Census Poverty Figures Are Bad for U.S., Worse for California

Thursday, September 13, 2012
Poor migrant family during Great Depression (photo: Dorothea Lange)

After a four-year decline, the U.S. poverty rate finally leveled off at 15% last year, according to the U.S. Census Bureau, but California’s suffering grew for the fifth year in a row, reaching its highest level since 1996.

The state’s 16.9% poverty rate was 0.6 points higher than 2010. That means that one out of every six Californians, or around 6.4 million people, lives in poverty, as measured by the federal government. Children are even worse off. Almost one-fourth of California kids are in poverty and about one-third of all Californians in poverty are under 18.

Nationally, 46.2 million people were in poverty last year.

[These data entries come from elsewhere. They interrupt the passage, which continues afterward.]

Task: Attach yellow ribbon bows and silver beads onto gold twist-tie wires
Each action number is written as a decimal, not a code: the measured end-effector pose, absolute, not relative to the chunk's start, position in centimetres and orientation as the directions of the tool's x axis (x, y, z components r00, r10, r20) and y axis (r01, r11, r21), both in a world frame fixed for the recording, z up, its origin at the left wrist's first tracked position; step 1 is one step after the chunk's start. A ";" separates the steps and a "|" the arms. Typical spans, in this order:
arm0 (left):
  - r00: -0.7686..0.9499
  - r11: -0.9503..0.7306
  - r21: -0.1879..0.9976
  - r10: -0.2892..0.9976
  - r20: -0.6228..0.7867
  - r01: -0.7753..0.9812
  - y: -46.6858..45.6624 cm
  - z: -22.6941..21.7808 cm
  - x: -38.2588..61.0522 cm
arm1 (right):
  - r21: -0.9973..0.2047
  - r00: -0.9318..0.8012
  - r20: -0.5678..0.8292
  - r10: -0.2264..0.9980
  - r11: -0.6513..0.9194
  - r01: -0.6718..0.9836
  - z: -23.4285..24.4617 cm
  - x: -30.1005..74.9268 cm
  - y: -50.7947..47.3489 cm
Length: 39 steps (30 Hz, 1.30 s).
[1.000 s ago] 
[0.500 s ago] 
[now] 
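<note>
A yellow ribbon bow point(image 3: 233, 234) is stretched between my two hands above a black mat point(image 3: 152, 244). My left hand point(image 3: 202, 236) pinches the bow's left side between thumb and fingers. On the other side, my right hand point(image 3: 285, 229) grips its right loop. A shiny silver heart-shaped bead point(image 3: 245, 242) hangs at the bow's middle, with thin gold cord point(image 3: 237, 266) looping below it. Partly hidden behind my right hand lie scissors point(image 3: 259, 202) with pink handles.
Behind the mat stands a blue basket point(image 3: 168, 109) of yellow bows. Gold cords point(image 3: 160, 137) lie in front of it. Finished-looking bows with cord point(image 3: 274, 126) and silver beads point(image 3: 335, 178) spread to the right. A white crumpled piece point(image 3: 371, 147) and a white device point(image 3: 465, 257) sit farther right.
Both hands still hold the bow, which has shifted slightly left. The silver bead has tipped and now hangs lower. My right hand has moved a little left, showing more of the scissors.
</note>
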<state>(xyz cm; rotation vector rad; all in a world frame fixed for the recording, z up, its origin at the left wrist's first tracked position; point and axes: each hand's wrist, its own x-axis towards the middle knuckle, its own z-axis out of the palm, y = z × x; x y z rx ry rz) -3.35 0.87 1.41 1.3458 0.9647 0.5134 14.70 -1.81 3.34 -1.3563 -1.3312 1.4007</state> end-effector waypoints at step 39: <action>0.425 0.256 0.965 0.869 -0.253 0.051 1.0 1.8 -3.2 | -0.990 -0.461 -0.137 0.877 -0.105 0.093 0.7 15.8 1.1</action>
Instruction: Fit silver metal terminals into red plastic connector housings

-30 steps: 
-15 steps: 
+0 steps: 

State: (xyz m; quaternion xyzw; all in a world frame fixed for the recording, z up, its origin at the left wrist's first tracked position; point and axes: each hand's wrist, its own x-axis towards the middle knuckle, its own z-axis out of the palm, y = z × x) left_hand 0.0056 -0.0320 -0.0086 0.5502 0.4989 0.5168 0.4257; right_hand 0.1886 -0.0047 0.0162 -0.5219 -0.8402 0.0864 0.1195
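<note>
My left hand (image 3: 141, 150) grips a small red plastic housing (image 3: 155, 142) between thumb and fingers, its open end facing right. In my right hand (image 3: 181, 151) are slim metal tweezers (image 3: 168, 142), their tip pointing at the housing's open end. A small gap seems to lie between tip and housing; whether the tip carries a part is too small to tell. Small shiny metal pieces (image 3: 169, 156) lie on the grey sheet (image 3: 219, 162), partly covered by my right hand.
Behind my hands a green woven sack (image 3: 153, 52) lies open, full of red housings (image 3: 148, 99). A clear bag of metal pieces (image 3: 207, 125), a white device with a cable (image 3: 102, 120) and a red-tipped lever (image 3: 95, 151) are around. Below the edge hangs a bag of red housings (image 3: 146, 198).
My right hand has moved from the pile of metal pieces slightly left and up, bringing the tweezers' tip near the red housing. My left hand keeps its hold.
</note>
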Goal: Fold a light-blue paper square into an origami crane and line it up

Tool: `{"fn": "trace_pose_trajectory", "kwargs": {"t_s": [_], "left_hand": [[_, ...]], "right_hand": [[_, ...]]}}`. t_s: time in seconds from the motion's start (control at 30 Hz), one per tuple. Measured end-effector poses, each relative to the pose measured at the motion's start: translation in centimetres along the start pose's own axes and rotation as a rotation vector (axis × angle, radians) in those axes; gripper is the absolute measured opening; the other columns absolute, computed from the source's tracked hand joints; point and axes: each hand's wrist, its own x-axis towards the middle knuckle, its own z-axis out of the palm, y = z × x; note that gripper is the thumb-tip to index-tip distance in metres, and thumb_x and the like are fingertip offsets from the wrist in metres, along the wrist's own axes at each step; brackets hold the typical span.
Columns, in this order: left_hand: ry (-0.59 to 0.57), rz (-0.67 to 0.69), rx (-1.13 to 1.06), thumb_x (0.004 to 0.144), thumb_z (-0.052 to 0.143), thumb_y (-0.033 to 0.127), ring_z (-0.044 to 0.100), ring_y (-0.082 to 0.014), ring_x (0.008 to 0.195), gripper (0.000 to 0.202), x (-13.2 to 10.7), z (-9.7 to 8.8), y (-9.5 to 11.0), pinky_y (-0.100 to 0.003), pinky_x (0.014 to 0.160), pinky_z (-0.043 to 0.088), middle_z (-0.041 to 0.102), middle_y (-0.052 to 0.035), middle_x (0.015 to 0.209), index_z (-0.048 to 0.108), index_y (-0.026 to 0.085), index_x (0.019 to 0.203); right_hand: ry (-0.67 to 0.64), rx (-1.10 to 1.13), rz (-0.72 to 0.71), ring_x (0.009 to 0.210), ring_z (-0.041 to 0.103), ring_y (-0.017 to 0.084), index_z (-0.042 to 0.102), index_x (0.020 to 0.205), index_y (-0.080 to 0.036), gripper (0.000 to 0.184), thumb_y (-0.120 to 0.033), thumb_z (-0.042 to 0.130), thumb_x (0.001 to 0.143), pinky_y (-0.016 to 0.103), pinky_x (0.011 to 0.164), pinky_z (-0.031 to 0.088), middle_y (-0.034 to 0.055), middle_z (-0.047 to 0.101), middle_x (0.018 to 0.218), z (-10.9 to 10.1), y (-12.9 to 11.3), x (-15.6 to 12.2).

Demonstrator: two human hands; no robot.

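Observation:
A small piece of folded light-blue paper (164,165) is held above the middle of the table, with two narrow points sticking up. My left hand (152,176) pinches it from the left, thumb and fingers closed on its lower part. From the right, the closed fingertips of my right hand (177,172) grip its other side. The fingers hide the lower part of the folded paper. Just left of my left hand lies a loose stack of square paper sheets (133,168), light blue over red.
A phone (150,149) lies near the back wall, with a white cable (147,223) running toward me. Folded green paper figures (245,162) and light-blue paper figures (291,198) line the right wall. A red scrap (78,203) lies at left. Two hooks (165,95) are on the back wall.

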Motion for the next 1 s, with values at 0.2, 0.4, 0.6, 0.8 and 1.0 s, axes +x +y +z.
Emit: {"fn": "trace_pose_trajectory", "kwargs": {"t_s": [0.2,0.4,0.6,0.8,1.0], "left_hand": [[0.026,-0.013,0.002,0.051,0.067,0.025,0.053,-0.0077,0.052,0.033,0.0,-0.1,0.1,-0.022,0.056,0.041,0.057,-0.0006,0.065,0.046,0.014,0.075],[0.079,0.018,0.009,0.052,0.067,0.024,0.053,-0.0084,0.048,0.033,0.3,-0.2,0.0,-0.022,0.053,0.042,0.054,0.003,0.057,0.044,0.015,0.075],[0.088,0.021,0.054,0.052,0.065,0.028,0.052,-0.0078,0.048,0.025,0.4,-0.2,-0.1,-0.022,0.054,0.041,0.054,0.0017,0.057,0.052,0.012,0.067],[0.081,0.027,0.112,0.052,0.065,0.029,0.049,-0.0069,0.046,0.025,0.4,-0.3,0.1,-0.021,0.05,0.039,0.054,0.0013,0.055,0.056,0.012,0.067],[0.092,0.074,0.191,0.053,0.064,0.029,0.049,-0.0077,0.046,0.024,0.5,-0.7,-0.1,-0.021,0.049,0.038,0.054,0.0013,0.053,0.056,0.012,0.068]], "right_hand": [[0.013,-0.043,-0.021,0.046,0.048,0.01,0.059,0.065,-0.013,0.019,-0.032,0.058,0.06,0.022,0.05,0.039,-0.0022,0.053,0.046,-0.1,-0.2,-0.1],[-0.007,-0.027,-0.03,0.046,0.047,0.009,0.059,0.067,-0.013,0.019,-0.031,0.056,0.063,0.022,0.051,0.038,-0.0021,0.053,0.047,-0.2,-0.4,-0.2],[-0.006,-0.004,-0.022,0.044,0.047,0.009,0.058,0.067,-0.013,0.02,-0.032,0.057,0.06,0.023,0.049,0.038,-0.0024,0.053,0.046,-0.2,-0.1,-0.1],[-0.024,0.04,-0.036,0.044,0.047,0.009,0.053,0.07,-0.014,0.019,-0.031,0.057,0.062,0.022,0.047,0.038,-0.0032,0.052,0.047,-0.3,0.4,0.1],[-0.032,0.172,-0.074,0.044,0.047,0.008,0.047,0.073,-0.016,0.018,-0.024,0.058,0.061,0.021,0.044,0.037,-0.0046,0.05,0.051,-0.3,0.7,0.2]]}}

The percentage rise in the overall state poverty rate this past year is not considered statistically significant, but represents a 4.7-point rise from 12.2% in 2006. A family of two adults and two children is considered in poverty when its income is less than $22,811, but that is a national standard that doesn’t take into account California’s higher cost of living.

California's median income in 2011 was $53,367, down a bit from 2010, but still 6.6% higher than the national median of $50,054. The state ranked 15th in the country on a list that was topped by Maryland ($68,876). South Carolina had the lowest median income, $40,084.  

When you don’t have money, you don’t buy health insurance for when bad times hit. And, sure enough, California has a lot of uninsured people compared to the rest of the country. The state’s 19.7% uninsured population is, again, a statistically insignificant 0.3 points worse than 2010, but it’s four points higher than the national rate.

Nationally, 48.6 million people were without health insurance last year. The rate of insured dropped from 16.3% in 2010 to 15.7% last year.

The highest uninsured rate in the country belongs to Texas at 23.8% and the lowest, not surprisingly, can be found in Massachusetts (3.4%), where Republican presidential nominee Mitt Romney introduced a universal insurance program as governor that he has since renounced.

–Ken Broder


To Learn More:

U.S. Income Gap between Rich, Poor Hits New High (by Don Lee, Los Angeles Times)

US Poverty Rate Unchanged; Record Numbers Persist (by Hope Yen, Associated Press)

Ranking California on Income, Poverty, Uninsured Population (by Mark Lacter, LA Observed)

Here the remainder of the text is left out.